Thursday, April 29, 1999


Adding up state
layoffs not easy

Question: How many state employees were laid off when the state had its RIF (reduction in force) last year? Recently, they published the fact that they didn't actually save anything, but how many people were actually laid off?

Answer: It is confusing.

It was reported last June that Gov. Ben Cayetano approved a state supplemental budget that laid off 40 full-time workers, while 162 permanent positions which were vacant were eliminated. Last month, state House Finance Chairman Dwight Takamine said that, despite talk of state government shrinking, the work force had grown by 1,700 since 1993.

What's the bottom line?

We asked Jim Dote, personnel management specialist with the state Department of Human Resources Development, for state employee counts, which are tracked by his department.

First, he said a distinction has to be made between actual employees and position counts. Legislators working on the proposed state budget count "authorized positions, which will differ from the actual number of employees that we keep track of," he said.
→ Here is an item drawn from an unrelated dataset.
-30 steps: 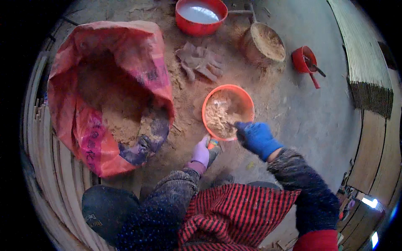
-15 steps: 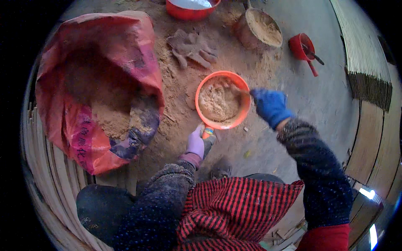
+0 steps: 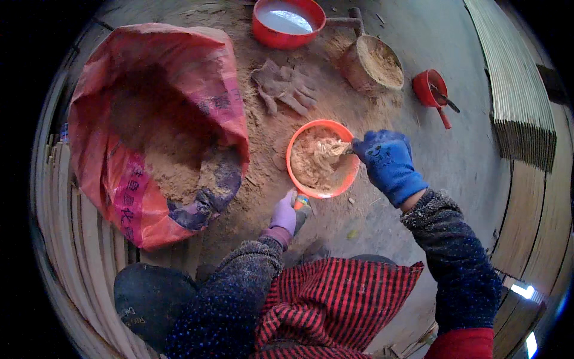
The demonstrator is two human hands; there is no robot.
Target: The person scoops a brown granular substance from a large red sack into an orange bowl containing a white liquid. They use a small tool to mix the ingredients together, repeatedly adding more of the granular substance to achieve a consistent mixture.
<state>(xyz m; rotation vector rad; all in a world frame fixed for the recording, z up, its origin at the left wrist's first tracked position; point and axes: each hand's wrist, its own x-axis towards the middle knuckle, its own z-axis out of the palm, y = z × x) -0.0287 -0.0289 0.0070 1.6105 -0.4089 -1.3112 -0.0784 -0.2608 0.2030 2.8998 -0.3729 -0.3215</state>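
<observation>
My left hand (image 3: pixel 285 213), in a purple glove, is closed round the short handle of an orange dipper (image 3: pixel 290 173). Wet tan paste (image 3: pixel 314 161) with a lumpy surface fills much of the dipper. My right hand (image 3: pixel 390 163), in a blue glove, is closed at the dipper's right rim on a stirring tool (image 3: pixel 345 148). The tool's end reaches into the paste and carries a pale clump; its handle is hidden in the glove, so I cannot tell its exact kind.
A red woven sack (image 3: pixel 101 179) of tan powder stands open at the left. Beyond the dipper lie worn work gloves (image 3: pixel 284 87), a red basin (image 3: pixel 281 39) of whitish liquid and a powder-filled pot (image 3: pixel 359 66). At the right are a red dipper (image 3: pixel 423 90) and stacked corrugated sheets (image 3: pixel 514 78).
My right hand has shifted slightly, and the tool now lifts a pale clump at the paste's right side. The whole scene sits a little lower and further right in view.
</observation>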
The counts are not interchangeable. For instance, a position may have two half-time employees filling it, may be vacant awaiting recruitment or vacant for other reasons, Dote said.

That said, according to his department's records, since 1994, 79 permanent state employees were laid off because of RIF notices.
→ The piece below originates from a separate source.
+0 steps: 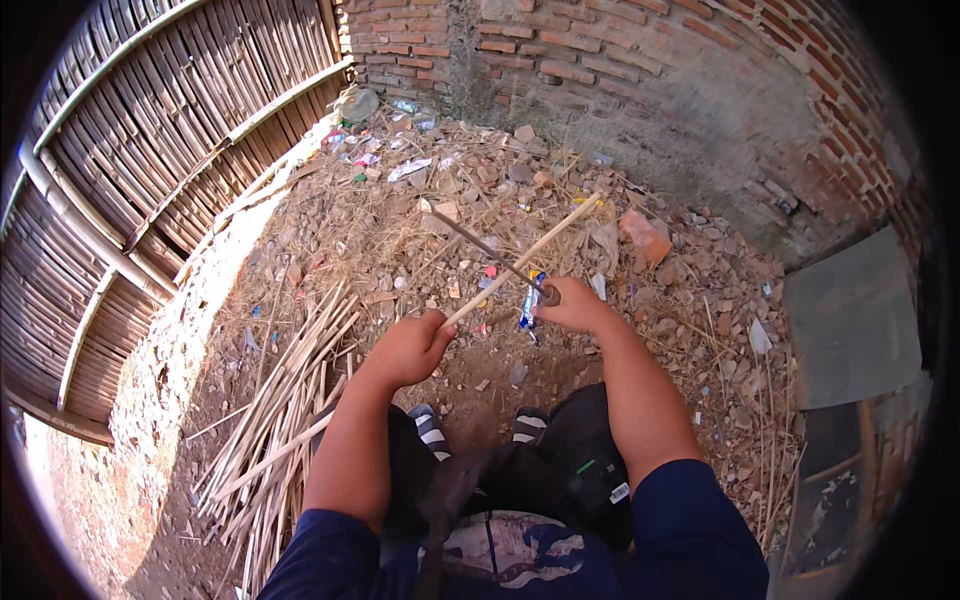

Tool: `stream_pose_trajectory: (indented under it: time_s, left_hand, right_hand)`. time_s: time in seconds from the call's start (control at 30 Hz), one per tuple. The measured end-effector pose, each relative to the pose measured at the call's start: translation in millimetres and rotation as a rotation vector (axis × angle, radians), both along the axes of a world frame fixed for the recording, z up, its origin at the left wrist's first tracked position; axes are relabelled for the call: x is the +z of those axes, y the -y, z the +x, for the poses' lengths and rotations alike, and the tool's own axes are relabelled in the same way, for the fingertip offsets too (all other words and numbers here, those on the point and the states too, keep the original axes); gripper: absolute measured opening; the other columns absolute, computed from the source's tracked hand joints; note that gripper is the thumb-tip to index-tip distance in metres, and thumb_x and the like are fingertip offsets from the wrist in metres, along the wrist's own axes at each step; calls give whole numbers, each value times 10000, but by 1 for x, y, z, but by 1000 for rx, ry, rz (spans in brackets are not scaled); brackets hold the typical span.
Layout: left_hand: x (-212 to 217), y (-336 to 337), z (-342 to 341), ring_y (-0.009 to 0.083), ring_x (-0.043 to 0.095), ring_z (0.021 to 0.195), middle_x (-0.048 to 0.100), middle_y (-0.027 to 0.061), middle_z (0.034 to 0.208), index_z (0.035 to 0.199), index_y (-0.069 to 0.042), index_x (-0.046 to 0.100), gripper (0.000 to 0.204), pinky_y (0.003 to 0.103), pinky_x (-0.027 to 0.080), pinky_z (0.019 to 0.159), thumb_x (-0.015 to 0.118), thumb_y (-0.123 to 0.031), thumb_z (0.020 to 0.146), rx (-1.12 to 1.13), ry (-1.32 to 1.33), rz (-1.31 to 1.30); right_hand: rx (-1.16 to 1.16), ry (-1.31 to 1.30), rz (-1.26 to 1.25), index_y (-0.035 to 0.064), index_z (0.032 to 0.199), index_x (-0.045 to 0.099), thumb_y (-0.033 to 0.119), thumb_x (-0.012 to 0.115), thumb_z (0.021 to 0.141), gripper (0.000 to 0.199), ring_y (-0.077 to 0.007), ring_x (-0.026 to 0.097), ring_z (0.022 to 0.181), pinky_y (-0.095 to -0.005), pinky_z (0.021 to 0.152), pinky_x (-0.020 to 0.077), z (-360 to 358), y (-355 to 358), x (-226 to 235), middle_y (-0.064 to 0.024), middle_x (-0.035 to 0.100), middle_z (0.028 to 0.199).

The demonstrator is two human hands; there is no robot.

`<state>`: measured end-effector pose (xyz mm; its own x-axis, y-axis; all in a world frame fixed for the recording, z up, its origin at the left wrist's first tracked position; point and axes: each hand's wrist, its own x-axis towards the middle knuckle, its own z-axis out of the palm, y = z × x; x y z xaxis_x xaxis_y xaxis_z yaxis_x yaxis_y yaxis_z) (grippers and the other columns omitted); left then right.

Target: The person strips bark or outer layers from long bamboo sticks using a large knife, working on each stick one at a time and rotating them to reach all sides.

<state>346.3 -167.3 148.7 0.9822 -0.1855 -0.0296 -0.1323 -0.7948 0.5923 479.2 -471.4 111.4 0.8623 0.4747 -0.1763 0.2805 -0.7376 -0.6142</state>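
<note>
My left hand is closed round a pale bamboo stick, which points away from me and to the right. In my right hand is the handle of a long, narrow, dark knife, its blade slanting up to the left. Blade and stick cross just ahead of my hands; whether they touch I cannot tell. To the left of my legs lies a loose pile of split bamboo sticks. Part of the left-hand stick is hidden behind my fingers.
Rubble and litter cover the ground ahead, with a red brick chunk at right. A slatted bamboo fence stands left and a brick wall behind. A grey panel leans at right, near thin sticks.
</note>
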Motion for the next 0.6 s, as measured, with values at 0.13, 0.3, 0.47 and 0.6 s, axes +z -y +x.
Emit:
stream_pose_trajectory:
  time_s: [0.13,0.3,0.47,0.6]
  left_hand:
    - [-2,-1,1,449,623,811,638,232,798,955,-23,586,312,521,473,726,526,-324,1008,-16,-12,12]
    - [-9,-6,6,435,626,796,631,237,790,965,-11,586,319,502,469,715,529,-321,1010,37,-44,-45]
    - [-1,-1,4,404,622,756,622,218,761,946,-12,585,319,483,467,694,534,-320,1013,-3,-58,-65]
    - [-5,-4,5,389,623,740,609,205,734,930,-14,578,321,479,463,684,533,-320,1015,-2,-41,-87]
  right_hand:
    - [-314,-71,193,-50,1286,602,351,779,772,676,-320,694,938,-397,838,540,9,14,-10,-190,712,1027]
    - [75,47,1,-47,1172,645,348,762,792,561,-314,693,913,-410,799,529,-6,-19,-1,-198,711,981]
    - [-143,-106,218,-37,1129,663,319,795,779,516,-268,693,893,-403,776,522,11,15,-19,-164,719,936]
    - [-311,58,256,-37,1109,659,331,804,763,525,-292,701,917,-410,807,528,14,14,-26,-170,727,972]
An additional 40 voluntarily resigned or retired due to RIF, while 290 nonpermanent employees were terminated. That's a total of 409.

"What isn't shown in RIF totals are the reductions made to nonpermanent staffing as departments faced continual budget cuts over the past three years," Dote said.
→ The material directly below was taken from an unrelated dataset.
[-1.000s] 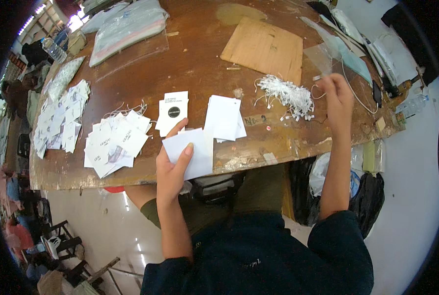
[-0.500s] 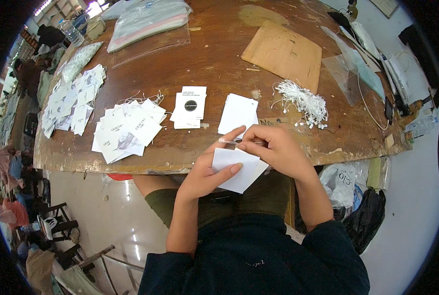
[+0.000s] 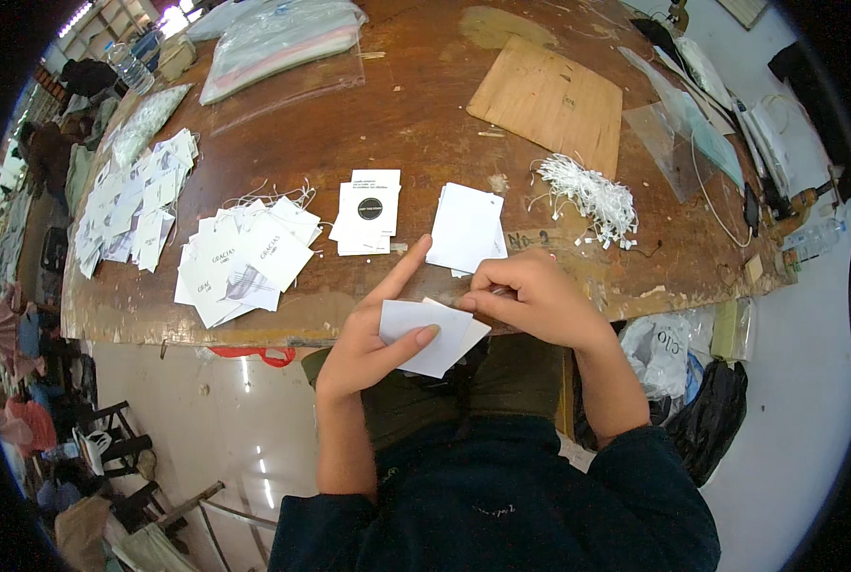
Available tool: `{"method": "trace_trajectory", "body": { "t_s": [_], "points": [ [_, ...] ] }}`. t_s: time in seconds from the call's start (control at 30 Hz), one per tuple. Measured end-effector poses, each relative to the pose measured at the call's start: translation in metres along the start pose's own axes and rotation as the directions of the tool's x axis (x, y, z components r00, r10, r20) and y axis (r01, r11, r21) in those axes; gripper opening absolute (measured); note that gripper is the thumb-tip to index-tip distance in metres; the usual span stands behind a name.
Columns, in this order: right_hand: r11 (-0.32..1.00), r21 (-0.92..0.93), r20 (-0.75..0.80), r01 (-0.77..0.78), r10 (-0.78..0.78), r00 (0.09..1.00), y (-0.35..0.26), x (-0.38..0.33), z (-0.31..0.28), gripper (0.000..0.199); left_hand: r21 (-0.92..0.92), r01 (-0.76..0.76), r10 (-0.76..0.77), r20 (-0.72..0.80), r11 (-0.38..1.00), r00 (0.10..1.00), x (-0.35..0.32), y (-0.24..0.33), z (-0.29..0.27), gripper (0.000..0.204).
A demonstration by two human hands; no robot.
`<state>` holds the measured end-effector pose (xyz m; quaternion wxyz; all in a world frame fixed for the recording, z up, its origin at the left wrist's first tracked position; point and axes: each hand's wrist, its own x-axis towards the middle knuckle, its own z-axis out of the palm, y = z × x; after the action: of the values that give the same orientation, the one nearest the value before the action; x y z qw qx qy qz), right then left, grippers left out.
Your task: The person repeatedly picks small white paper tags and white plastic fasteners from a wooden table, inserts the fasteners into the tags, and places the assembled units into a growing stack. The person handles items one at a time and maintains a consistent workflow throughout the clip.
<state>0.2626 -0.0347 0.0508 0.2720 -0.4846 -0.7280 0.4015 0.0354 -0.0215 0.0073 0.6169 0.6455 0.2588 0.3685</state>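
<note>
My left hand (image 3: 364,348) is closed on two overlapping white paper tags (image 3: 421,334), its thumb flat across the front one and its index finger stretched up toward the table. The rear tag is cream and sticks out to the right. My right hand (image 3: 530,296) makes a pinch of thumb and index finger beside the rear tag's upper corner; whatever thin thing sits in the pinch is too small to make out. Just beyond my hands lies a stack of blank white tags (image 3: 464,229). To its right is a tangled heap of white tag strings (image 3: 589,202).
Left on the wooden table (image 3: 349,114) are printed cards with a black circle (image 3: 368,214), a pile of strung tags (image 3: 240,262) and a larger pile (image 3: 138,205). Farther off lie a wooden board (image 3: 549,100) and clear plastic bags (image 3: 283,48). Black bags (image 3: 711,429) stand at lower right.
My left hand has moved left and slightly down with the tags, its index finger now straightened. My right hand has stayed near its place, and the gap between the hands has widened.
</note>
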Motion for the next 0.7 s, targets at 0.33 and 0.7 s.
{"method": "trace_trajectory", "body": {
  "t_s": [0.33,0.7],
  "points": [
    [0.971,0.24,-0.019,0.016,-0.012,1.0,0.009,-0.007,-0.012,0.023,0.001,0.129,-0.129,0.03,0.992,0.991,-0.01,0.002,-0.006,0.025],
    [0.723,0.589,-0.445,0.36,-0.082,0.892,0.031,-0.026,-0.018,0.024,-0.1,0.063,-0.071,-0.079,0.993,0.994,-0.016,-0.004,-0.017,0.026]
  ]
}}
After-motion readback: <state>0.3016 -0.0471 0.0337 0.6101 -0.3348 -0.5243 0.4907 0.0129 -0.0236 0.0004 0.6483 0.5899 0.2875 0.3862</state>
When you consider the elimination of vacant positions, between December 1994 and December 1998, the state employed 2,100 fewer "noncasual employees on a full-time equivalency basis," he said. That's down about 4.6 percent.

Nineteen departments actually cut staffing by an average of 10 percent since late 1994 (his department, for example, cut staffing by 28 percent), he said.

However, that was countered by hiring for specific state jobs because of priorities placed on education, health and correctional programs, some of them to meet federal mandates, he said.

Also, the state opened seven new schools over the past four years and more are set to open soon.

Between December 1994 and December 1998, the Department of Education hired 655 more employees, Dote said. But internally, that increase was offset by a cut in the DOE's central staffing by 40 percent during the same period, he said.

The Department of Public Safety actually shows 100 fewer employees, but the number there should increase because of facilities either being added or expanded, Dote said.

Tapa

Auwe

To inconsiderate smokers. Our Wahiawa Rainbow Senior Citizen club adopted California Avenue from Kamehameha Highway to Cane Street as our adopt-a-highway project.

We have four teams that go out once a month to pick up trash and cigarette butts on sidewalks and streets. I can't see picking up cigarette butts especially around bus stops, where there are trash bins.